Does that mean that voter fraud isn’t a problem? Of course not. Voters are right to be concerned about election integrity. But whatever one thinks about claims of a “stolen” election, last week’s protesters and rioters were barking up the wrong tree. Our founders clearly intended for the states to address these sort of election issues.
Those who expressed concern about President Trump’s refusal to concede the election to Joe Biden should be particularly concerned about attempts to replace the Electoral College with a national popular vote. With the Electoral College, recounts are limited to cases where the vote tally in a particular state could change the Electoral College outcome (such as Florida in 2000). As a result, refusal to concede is highly unusual. With a national popular vote, it would become the norm. That’s because in the United States, the nationwide vote count is often close in relative terms. Electoral College outcomes, however, are almost always decisive.

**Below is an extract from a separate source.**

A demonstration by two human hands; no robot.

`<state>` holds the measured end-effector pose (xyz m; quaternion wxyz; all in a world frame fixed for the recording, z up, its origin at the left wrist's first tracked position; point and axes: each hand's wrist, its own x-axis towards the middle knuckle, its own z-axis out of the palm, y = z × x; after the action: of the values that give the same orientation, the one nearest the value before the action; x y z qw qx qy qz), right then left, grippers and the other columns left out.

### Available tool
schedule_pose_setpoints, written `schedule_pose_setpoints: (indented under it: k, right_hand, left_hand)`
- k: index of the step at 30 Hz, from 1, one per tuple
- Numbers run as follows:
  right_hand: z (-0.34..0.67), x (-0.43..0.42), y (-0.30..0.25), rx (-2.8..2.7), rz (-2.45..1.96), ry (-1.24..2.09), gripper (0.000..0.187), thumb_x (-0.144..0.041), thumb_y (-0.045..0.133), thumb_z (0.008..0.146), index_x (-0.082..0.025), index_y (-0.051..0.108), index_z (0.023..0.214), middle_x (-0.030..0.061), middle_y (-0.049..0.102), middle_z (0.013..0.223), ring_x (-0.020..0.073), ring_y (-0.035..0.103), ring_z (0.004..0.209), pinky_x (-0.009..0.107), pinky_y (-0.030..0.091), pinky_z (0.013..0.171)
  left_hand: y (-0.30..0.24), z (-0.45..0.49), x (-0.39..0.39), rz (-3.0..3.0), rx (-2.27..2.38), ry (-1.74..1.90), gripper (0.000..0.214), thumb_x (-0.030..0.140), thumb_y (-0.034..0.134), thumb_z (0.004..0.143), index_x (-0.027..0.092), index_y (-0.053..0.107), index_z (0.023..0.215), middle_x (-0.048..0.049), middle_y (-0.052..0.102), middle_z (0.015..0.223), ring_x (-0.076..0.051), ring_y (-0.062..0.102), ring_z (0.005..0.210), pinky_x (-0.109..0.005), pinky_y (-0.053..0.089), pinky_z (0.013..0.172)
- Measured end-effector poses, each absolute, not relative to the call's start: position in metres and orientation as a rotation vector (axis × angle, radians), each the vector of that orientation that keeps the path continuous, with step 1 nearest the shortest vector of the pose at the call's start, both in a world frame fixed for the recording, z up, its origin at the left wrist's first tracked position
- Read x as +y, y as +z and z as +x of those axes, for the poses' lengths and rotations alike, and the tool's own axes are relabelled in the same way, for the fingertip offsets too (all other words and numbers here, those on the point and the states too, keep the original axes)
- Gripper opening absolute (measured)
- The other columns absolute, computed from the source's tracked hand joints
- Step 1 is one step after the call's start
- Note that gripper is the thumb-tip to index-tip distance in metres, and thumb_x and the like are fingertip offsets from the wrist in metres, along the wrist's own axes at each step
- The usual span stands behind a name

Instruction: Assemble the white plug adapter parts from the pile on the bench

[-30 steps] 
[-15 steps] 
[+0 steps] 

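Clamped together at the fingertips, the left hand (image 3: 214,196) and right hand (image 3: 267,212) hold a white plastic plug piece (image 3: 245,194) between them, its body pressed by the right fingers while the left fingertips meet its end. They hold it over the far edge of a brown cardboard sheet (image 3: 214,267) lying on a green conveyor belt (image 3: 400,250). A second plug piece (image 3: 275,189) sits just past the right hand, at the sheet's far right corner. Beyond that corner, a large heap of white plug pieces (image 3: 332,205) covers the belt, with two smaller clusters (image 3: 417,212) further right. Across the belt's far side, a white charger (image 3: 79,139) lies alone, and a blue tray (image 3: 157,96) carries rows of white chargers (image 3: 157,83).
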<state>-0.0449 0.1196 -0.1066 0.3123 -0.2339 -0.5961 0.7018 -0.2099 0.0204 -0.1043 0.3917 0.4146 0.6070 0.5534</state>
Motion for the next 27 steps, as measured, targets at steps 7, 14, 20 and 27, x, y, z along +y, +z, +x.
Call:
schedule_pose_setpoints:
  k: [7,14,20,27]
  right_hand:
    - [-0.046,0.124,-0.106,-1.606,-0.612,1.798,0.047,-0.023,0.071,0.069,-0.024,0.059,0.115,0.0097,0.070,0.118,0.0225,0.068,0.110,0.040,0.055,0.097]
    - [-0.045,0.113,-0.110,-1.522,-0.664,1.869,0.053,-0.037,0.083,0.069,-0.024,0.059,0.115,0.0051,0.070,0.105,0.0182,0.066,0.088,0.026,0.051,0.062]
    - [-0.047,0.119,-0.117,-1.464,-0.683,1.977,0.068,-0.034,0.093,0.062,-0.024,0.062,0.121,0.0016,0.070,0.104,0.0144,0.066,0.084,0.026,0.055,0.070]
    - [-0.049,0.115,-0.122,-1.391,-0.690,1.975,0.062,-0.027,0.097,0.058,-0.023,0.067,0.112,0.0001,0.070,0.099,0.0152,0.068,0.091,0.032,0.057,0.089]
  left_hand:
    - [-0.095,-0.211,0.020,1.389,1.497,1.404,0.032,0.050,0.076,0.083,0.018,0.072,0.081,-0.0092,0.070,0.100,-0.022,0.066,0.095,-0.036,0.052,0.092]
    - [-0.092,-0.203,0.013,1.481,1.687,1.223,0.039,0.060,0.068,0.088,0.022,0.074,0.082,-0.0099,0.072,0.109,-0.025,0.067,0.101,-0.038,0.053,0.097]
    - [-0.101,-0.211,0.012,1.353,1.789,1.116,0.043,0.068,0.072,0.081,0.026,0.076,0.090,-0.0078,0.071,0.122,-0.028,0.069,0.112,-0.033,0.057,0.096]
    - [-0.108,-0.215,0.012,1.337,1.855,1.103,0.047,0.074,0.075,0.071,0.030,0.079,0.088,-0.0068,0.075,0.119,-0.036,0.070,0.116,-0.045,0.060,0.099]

Consider, for example, the 1960 presidential contest between Richard Nixon and John F. Kennedy. It remains unclear whether Kennedy or Nixon won more votes nationwide. (It’s fair to say it was, essentially, a tie.) But in the Electoral College, Kennedy won decisively—303 to 219. Despite the close nationwide vote count and widespread allegations of voter fraud, particularly in Chicago, Nixon conceded. It is unlikely he would have done so under a national popular vote system, which would have given Nixon an incentive to litigate the count in any jurisdiction where he stood a change of picking up votes. How such a scenario would have played out is anyone’s guess. But, by encouraging finality, the Electoral College in 1960 very likely averted a true constitutional crisis.
So, what would American elections look like without the Electoral College? They’d look a lot like 2020—but possibly much worse. To begin with, there would be increased incentives for voter fraud, as fraud anywhere could tip an election. There would also be more litigation, as the loser of any close race would likely challenge the outcome in precincts all across the country, not just in one or two states. And, with increased fraud and increased litigation, demonstrations and protests aimed at the federal authority in charge of any new national election apparatus would, sadly, become routine. Think Latin American-style politics.
Our founders understood that, in a pure democracy, might often conquers right, and politics can quickly devolve into mob violence. No election system is perfect. But, as the events of last week make clear, getting rid of the Electoral College would be a dangerous gambit.